◆ Task details ◆
Within the listing below, please copy exactly the lines between the line holding "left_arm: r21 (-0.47" and the line holding "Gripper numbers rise", inclusive.
══ Data provided ══
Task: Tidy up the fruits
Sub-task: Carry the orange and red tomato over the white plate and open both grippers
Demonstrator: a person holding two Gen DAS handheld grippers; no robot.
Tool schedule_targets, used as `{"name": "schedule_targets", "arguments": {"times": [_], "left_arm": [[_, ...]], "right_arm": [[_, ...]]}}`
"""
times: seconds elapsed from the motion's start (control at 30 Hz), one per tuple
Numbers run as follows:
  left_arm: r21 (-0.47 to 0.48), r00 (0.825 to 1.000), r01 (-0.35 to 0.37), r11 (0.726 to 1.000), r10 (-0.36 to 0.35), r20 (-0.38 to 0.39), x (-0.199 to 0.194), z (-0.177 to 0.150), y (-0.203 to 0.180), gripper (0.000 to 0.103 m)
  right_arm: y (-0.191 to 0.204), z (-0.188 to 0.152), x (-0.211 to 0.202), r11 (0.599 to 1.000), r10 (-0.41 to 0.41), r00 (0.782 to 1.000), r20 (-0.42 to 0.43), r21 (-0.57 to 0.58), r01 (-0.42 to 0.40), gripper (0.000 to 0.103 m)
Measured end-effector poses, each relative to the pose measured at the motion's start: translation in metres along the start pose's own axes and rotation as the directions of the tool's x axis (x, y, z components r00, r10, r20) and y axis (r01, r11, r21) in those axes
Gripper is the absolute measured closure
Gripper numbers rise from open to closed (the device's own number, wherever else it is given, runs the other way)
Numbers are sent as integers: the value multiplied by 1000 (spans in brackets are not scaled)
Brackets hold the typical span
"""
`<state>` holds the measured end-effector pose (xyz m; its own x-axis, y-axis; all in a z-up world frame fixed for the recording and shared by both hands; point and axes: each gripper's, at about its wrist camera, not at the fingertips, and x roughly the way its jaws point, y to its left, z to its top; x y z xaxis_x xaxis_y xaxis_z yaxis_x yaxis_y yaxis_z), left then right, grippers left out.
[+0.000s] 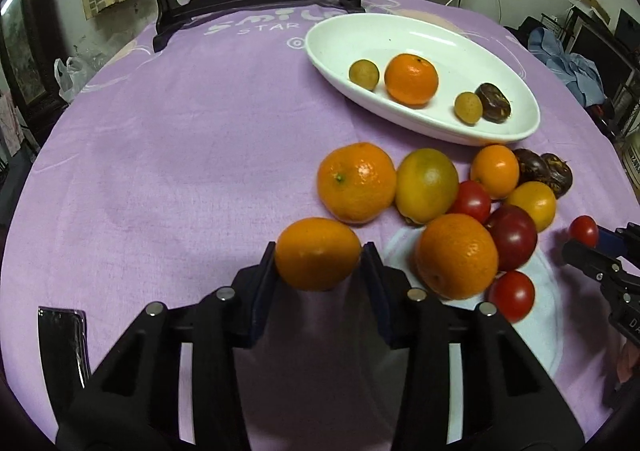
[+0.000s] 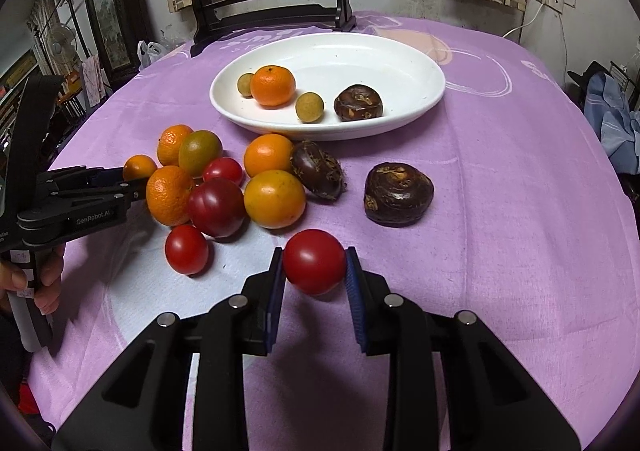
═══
◆ Answer to this problem ◆
  left_arm: r21 (-0.47 to 0.48), r00 (0.825 to 1.000), r01 (-0.35 to 0.37), r11 (0.726 to 1.000), r10 (-0.36 to 0.35), r20 (-0.38 to 0.39), x (-0.199 to 0.194), z (-0.177 to 0.150), y (-0.203 to 0.180), gripper (0.000 to 0.103 m)
  right_arm: y (-0.191 to 0.204), z (-0.188 to 0.152), x (-0.211 to 0.202), r11 (0.599 to 1.000), r10 (-0.41 to 0.41), r00 (0.782 to 1.000), r20 (-0.42 to 0.43), r21 (-0.57 to 0.58), r01 (-0.42 to 0.40), gripper (0.000 to 0.103 m)
Measured end-effector poses, each relative to the pose measured at the motion's start: translation in metres along the start pose's own axes and rotation as the directions of the tool's x axis (x, y, z components r00, r10, r20) and y axis (r01, r11, r21) in those axes
Gripper is the absolute measured closure
Gripper numbers rise from open to closed (the device's own number, wherever else it is given, runs the other way)

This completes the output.